How to Host a Session

The main job of the Narrator is to facilitate the game play by narrating the setting and interpreting rules.  But these are not the only jobs as the Narrator is also the host, the researcher, the scheduler, and the rule clarifier. There is a lot of responsibility for the Narrator but there are also tools and processes to help Narrators manage it all.

To help explain how to tackle this, the jobs have been sorted into two categories: Hosting and Preparation. In addition, there is a section dedicated to first-time Narrators with suggestions and proposals to make starting easier.


Each time the players get together to make progress in the story, it is called a session. The session may or may not be at the Narrator’s home. Regardless of location, the Narrator is considered to be hosting or facilitating the session.

There are two modes to a session: “in play” or “out of play”. While “in play”, the players and narrator should be mostly focused on the game, the story, and the imaginary world. When “out of play”, everyone is back in reality. Groups will have different ideas and rules regarding when and how strict of a difference “in play” is to “out of play” but generally speaking, when the session is “out of play” the players and narrator are free to speak without affecting game play or the story. And even while “in play” everyone should be cognizant of the real world, their personal safety, and any reasonable obligations.

Hosting a Session

When players come together for a session, the Narrator facilitates the event. No session is the same nor is every group the same: groups will have different styles, goals, and time frames.

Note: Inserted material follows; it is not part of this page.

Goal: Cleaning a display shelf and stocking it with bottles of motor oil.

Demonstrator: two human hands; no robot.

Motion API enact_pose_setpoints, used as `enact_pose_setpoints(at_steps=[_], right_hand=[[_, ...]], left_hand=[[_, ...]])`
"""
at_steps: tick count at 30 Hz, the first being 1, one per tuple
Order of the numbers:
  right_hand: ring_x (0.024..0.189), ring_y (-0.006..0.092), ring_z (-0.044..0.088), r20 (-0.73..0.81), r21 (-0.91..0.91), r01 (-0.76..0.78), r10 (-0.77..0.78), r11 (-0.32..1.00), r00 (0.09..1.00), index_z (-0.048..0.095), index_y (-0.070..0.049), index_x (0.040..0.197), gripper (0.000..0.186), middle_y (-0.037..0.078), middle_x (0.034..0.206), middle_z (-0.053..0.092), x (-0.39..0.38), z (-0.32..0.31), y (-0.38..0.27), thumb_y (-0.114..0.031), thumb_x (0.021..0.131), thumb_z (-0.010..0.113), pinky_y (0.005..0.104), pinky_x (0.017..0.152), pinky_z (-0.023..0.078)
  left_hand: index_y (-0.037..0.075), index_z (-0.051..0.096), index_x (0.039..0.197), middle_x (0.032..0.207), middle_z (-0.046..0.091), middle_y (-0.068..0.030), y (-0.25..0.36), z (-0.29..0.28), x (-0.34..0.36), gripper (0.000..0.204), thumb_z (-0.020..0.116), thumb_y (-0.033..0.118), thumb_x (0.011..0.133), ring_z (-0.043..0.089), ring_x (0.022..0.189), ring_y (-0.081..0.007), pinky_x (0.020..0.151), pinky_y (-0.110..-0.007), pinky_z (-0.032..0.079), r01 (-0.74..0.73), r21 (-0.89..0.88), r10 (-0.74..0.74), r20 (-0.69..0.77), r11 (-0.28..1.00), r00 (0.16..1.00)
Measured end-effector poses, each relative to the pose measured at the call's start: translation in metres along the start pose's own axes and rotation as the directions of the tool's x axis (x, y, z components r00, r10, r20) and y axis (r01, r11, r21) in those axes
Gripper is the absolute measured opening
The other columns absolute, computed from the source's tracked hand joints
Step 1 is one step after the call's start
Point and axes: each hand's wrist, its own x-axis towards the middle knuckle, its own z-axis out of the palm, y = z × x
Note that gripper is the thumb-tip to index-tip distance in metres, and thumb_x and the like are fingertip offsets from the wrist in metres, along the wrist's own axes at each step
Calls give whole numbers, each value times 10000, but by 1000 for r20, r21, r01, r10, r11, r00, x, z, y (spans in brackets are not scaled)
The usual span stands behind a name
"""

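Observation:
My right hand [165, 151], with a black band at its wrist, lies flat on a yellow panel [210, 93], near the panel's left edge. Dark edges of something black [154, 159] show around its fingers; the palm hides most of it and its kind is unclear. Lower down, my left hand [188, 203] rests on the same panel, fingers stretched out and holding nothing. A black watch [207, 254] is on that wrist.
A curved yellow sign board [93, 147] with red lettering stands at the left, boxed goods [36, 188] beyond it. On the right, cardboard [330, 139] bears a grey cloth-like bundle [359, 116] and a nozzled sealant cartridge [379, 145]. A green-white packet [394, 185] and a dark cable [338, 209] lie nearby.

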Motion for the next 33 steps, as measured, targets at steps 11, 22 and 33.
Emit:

However, the following agenda is a suggestion based on best practices; consider it a template that can be customized for your needs.

Suggested Agenda

1. Housekeeping out of play
2. Review in play
3. Player Warmup in play
4. Facilitating play in play
5. Break out of play
6. Facilitating play in play
7. Wrap up out of play

Housekeeping is the time to play “host” – inform guests about snacks, get drinks, and check accommodations (perhaps a player would like TV tray?). This is also the time to make announcements. These announcements might be about timing (“We have to cut this a little short today due to an appointment.”) or noteworthy info (“So it sounds like Mavis got engaged. Congrats!”).

The Review at the beginning of a session is used to clarify rules from the last session and recap the story. Clarifying rules is as simple as stating the issue that happened, explaining the rules for that situation going forward, and opening up the topic for discussion. As far as recapping the story, it is recommended to ask players to tell you what happened. Have them relive the experience. It helps if you have an outline of the previous session in front of you. This exercise can be awkward for the players at first – but that’s all the more reason to do it as they will need to be warmed up. Transitioning from reality to imagination isn’t easy for everyone and this will help the players get game-ready. Also, this is a good time to subtly remind them of any important details from the last session that will be important for their upcoming adventure.

Facilitating play is the bulk of the session – it’s the reason for gathering. This is where the Narrator introduces scenes to the players, answers their questions, interprets draw results, clarifies rules and describes how the world reacts to the protagonists’ actions. While the rules for all of those things, for facilitating game play, is detailed in the rest of the book; it is also important to note that throughout the session, the Narrator should remain aware of the time and assess player fatigue/interest/confusion. The latter can be difficult to intuit but is important to gauge. Be sure to remind players that if they need anything that they are free to say so.

Breaks are really important and easy to forget. If your session is planned for 4 hours, schedule a break at the 2 hour mark for snack refills / bathroom visits. Don’t skip the breaks. It’s okay to take a break a little early or late depending on how the play is going. If the session is longer, it is good practice to schedule a 10 minute break every two hours. If possible, ensure that there are plenty of snacks and drinks on hand.

The Wrap up phase is where you pause the action, describe where things are at and then schedule the next session. Be sure to settle on a date, time, and length. You can also either discuss deliverables for the next session – perhaps a protagonist just befriended a wolf and the player needs to invent a name for it before the next session. This is a good time to assign those types of tasks.